Use spark.sql.warehouse.dir Spark property to change the location of Hive’s hive.metastore.warehouse.dir property, i.e. the location of the Hive local/embedded metastore database (using Derby).

Refer to SharedState in this document to learn about (the low-level details of) Spark SQL support for Apache Hive.

See also the official Hive Metastore Administration document.

Creating `SparkSession` Using `Builder` — `builder` method

builder(): Builder

builder creates a new Builder that you use to build a fully-configured SparkSession using a fluent API.

import org.apache.spark.sql.SparkSession
val builder = SparkSession.builder

Tip	Read about Fluent interface design pattern in Wikipedia, the free encyclopedia.

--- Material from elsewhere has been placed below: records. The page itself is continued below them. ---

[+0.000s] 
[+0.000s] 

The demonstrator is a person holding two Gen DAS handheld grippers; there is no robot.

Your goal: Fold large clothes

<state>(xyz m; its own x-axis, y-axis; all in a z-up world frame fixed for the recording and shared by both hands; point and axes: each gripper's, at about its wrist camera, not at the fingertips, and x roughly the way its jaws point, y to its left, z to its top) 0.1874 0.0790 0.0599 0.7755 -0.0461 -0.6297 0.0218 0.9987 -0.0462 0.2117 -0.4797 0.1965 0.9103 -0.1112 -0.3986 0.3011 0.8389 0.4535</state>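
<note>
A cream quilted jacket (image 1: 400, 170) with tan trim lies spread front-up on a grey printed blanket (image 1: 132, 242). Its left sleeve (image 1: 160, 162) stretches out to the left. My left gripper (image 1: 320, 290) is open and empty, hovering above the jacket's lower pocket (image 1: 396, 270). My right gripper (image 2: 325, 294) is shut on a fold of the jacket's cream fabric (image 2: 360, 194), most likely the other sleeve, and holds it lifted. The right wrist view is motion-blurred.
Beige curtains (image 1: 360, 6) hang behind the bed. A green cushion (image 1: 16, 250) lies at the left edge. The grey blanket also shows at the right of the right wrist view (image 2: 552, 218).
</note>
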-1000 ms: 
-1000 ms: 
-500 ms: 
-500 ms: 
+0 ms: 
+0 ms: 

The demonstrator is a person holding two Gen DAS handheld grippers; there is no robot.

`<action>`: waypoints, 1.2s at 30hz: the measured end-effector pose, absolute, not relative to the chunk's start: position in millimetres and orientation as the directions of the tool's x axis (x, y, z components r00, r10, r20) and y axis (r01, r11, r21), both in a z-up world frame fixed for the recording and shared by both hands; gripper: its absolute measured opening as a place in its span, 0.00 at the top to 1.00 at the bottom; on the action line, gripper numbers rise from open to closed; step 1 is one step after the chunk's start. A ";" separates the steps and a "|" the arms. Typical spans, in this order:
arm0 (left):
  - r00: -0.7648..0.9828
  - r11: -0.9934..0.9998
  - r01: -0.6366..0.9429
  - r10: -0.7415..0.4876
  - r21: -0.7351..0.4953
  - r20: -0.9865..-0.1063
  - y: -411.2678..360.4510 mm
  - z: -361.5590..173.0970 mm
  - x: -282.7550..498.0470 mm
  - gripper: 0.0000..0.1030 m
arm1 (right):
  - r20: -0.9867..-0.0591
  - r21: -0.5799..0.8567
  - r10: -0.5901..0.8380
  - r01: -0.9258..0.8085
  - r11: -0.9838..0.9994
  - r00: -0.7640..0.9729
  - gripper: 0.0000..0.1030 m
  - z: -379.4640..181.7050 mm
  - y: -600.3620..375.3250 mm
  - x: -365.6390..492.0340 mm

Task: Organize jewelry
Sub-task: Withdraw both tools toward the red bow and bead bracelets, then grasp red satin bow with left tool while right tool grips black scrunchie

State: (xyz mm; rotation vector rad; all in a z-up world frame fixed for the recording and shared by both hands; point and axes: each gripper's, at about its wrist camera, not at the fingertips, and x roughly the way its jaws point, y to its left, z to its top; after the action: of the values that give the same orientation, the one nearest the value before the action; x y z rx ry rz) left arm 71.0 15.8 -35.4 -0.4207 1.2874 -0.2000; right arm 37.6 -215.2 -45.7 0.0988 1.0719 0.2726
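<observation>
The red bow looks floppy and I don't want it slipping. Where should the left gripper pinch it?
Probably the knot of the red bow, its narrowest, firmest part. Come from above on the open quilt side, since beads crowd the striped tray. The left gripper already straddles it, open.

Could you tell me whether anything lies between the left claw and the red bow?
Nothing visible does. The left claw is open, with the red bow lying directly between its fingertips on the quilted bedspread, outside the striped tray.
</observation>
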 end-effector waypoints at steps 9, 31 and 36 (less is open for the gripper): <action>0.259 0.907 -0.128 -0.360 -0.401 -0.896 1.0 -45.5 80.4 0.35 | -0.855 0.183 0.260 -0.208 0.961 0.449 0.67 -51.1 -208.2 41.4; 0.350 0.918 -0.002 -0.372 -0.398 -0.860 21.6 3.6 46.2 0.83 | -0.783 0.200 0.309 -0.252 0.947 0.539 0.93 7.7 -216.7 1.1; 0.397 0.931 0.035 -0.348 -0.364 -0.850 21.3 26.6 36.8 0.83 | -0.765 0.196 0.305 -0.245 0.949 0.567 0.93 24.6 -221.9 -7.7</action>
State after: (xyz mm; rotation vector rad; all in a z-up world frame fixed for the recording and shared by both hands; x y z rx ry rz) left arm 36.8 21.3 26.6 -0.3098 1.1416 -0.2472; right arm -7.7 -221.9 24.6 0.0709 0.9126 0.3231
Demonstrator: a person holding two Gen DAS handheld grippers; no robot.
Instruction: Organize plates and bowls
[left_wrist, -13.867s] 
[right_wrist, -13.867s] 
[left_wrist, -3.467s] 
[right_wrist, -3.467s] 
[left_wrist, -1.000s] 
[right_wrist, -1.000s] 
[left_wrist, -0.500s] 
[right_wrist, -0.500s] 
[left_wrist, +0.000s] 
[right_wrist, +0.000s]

Accessing Version of Spark — `version` Method

version: String

version returns the version of Apache Spark in use.

Internally, version uses spark.SPARK_VERSION value that is the version property in spark-version-info.properties properties file on CLASSPATH.

Implicit Conversions — `implicits` object

The implicits object is a helper class with the Scala implicit methods (aka conversions) to convert Scala objects to Datasets, DataFrames and Columns. It also defines Encoders for Scala’s "primitive" types, e.g. Int, Double, String, and their products and collections.

Note	Import the implicits by `import spark.implicits._`. `val spark = SparkSession.builder.getOrCreate() import spark.implicits._`

implicits object offers support for creating Dataset from RDD of any type (for which an encoder exists in scope), or case classes or tuples, and Seq.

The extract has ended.